What amount should Hoyt debit to finished goods?
A. $90,000. B. $93,600. C. $95,400. D. $99,000.
B. $93,600.
Normal spoilage is a manufacturing cost because it is an expected and inherent part of production. Thus, it is included in the cost of finished goods. Abnormal spoilage is the amount of spoilage in excess of normal spoilage, and it is treated as a period cost.
The total units completed are 5,500 (5,000 + 200 + 300). Of this total, 5,200 are included in finished goods. Thus, 5,200/5,500 of the total cost incurred is included in finished goods. The remainder is a period cost.
Debit to finished goods = $93,600 = (5,200/5,500)$99,000
Normal spoilage
normal spoilage is an expected part of the production process. The cost represents units or materials that were lost in the normal production process. They are indirect manufacturing costs (overhead) and, thus, are inventoriable.
Abnormal spoilage
unexpected, and is over and above the anticipated level. It represents a loss for financial accounting purposes. No benefit is derived from abnormal spoilage and it is considered a period cost
In June, Delta Co. experienced scrap, normal spoilage, and abnormal spoilage in its manufacturing process. The cost of units produced includes
A. Scrap, but not spoilage.
B. Normal spoilage, but neither scrap nor abnormal spoilage.
C. Scrap and normal spoilage, but not abnormal spoilage.
D. Scrap, normal spoilage, and abnormal spoilage.
C. Scrap and normal spoilage, but not abnormal spoilage.
Scrap is the material left over after making a product. It has minimal or no sales value. Scrap is automatically included in work in process for a product because it is part of the material cost of a product. In many manufacturing settings, it is impossible to use every bit of material input. For example, the circular punch-outs for conduit boxes are scrap.
Normal spoilage is output that cannot be sold through normal channels. It is an inherent result of production. In many cases, it is not cost effective to attempt to reduce the normal spoilage cost to zero. It is a normal part of the production process and, therefore, its cost is included in the cost of units produced.
Abnormal spoilage is considered avoidable. It occurs as a result of an unexpected event, such as a machine breakdown or accident. This cost is treated as a loss rather than a normal production cost.
During the month of March Year 1, Nale Co. used $300,000 of direct materials. On March 31, Year 1, Nale’s direct materials inventory was $50,000 more than it was on March 1, Year 1.

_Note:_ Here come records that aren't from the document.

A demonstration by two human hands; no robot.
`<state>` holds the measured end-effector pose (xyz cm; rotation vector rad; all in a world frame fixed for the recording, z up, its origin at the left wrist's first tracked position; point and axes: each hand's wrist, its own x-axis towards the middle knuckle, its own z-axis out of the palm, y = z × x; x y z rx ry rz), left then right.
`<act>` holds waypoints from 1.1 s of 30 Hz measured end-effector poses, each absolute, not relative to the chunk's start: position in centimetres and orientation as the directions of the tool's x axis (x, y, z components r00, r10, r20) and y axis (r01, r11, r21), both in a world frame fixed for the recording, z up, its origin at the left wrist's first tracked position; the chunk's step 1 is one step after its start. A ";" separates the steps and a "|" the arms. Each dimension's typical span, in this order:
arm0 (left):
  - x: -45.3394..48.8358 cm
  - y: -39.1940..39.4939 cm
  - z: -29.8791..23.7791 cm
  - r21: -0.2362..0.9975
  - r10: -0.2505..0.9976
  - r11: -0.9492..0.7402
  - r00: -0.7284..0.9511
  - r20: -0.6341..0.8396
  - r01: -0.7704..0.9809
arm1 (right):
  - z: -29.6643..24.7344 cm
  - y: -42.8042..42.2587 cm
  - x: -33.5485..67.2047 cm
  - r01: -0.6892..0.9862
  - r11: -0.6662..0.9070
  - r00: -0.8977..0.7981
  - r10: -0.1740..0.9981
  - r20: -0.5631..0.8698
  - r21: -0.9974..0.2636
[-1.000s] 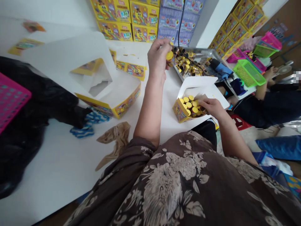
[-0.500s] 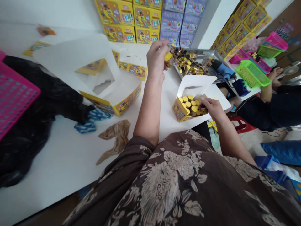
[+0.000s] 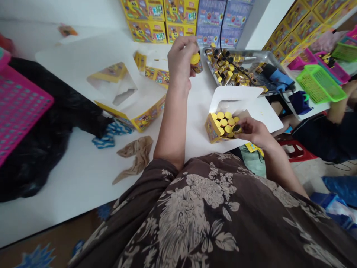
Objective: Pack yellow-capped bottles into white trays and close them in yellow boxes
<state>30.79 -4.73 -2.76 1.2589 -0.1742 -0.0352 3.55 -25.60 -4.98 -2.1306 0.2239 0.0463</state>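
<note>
My left hand (image 3: pixel 180 61) is raised over the white table (image 3: pixel 69 178), fingers closed on a small bottle with a yellow cap (image 3: pixel 196 61). Just right of it lies a metal tray (image 3: pixel 262 56) heaped with several more such bottles (image 3: pixel 227 69). My right hand (image 3: pixel 251 129) rests at the right side of a small yellow carton (image 3: pixel 213 130) with its white lid open. Yellow-capped bottles (image 3: pixel 224 122) stand upright inside it. The right fingers pinch one dark bottle (image 3: pixel 237 128) at the carton's edge.
A larger open yellow carton (image 3: pixel 139 115) lies left of my arm. A black plastic bag (image 3: pixel 47 123), a pink basket (image 3: pixel 19 108), a blue-white cloth (image 3: pixel 110 134) and a beige rag (image 3: pixel 135 156) lie at the left. Stacked cartons (image 3: pixel 178 15) line the back. Another person's arm (image 3: pixel 337 108) shows at right.
The view has shifted, so the scene sits lower and to the right. My left hand stays raised with the bottle. My right hand's fingers have moved a little left onto a bottle at the carton.
</note>
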 end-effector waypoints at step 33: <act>14.9 -7.6 -2.0 0.954 -0.817 -0.029 0.543 -0.194 0.297 | -4.0 -27.1 4.7 0.218 -0.669 0.937 -0.059 0.343 -0.710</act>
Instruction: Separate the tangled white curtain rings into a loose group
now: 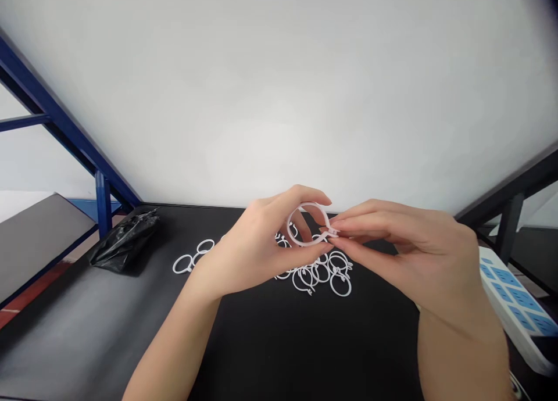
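A white plastic ring clip [291, 238] with two small end tabs is held up above the black table. My left hand [265, 238] curls around the ring, its thumb below and fingers above. With thumb and fingertips, my right hand [392, 238] pinches the ring's tabs on the right side. Below and behind the hands, several more white ring clips [340, 285] lie in a loose, overlapping pile, partly hidden by my left hand. A few others [182, 264] sit to the left of my left wrist.
A crumpled black plastic bag [126, 241] lies at the table's back left. On the right edge is a white power strip [514, 302] with blue socket faces. Blue metal frame bars [103, 203] rise at the left, and a pale wall [279, 99] stands behind the black table [305, 348].
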The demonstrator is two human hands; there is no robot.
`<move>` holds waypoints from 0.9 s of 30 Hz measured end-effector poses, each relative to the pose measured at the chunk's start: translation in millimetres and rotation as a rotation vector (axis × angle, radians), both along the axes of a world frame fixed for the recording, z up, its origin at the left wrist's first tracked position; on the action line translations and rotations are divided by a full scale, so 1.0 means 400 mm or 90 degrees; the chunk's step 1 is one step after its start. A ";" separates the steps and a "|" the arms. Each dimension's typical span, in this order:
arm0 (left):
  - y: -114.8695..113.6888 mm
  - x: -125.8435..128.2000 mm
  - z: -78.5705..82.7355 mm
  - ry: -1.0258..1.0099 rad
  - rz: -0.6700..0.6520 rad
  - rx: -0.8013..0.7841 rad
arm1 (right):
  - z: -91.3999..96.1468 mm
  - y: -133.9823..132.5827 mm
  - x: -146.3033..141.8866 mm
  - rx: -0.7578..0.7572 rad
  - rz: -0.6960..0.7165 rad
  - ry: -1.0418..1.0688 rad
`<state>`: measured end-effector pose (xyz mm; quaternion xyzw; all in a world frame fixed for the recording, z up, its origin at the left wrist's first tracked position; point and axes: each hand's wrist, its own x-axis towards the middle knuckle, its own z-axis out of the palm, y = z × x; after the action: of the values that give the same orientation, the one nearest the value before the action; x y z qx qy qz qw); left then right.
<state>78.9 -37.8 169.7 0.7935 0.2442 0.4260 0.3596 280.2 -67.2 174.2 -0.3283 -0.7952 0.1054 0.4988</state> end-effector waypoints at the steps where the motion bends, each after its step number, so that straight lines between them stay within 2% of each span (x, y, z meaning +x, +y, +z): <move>1: 0.001 -0.001 -0.001 0.003 0.003 0.023 | -0.002 -0.001 -0.002 0.014 -0.003 0.006; 5: 0.000 -0.002 -0.006 0.035 0.022 0.103 | -0.010 -0.001 -0.014 0.054 0.010 0.023; 10: 0.002 0.002 -0.022 0.050 0.115 0.259 | -0.010 -0.002 -0.026 0.108 -0.005 0.005; 15: 0.011 0.011 -0.036 0.052 0.172 0.373 | -0.009 0.000 -0.009 0.151 -0.031 -0.072; 20: -0.001 0.007 -0.023 0.106 0.172 0.371 | -0.015 -0.002 0.015 0.101 -0.018 -0.233; 23: -0.014 0.001 -0.013 0.155 0.175 0.347 | -0.018 -0.011 0.020 0.064 -0.038 -0.280; 27: -0.021 -0.004 -0.008 0.208 0.170 0.322 | -0.021 -0.018 0.025 0.101 -0.100 -0.292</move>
<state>77.2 -46.4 166.5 0.8765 0.2870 0.3836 0.0482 290.2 -74.3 165.7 -0.3644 -0.8654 -0.0741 0.3360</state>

Direct material purchases during the month of March Year 1 amounted to
A. $0. B. $250,000. C. $300,000. D. $350,000.
D. $350,000
Purchases is the amount required to provide the materials used ($300,000) and the increase in inventory ($50,000) for total purchases of $350,000.
Beginning material inventory + purchases = ending material inventory + material used
Purchases = ending inventory - beginning inventory + material used
Purchases = inventory increase + materials used
Purchases = $50,000 + $300,000
= $350,000
Calculate Cost of Goods Sold
Beginning Inventory \+ Purchases (net) = Goods available for sale - Ending Inventory = Cost of Goods Sold
Calculate the dollar value of the goods that were completed during the period and transferred to finished goods.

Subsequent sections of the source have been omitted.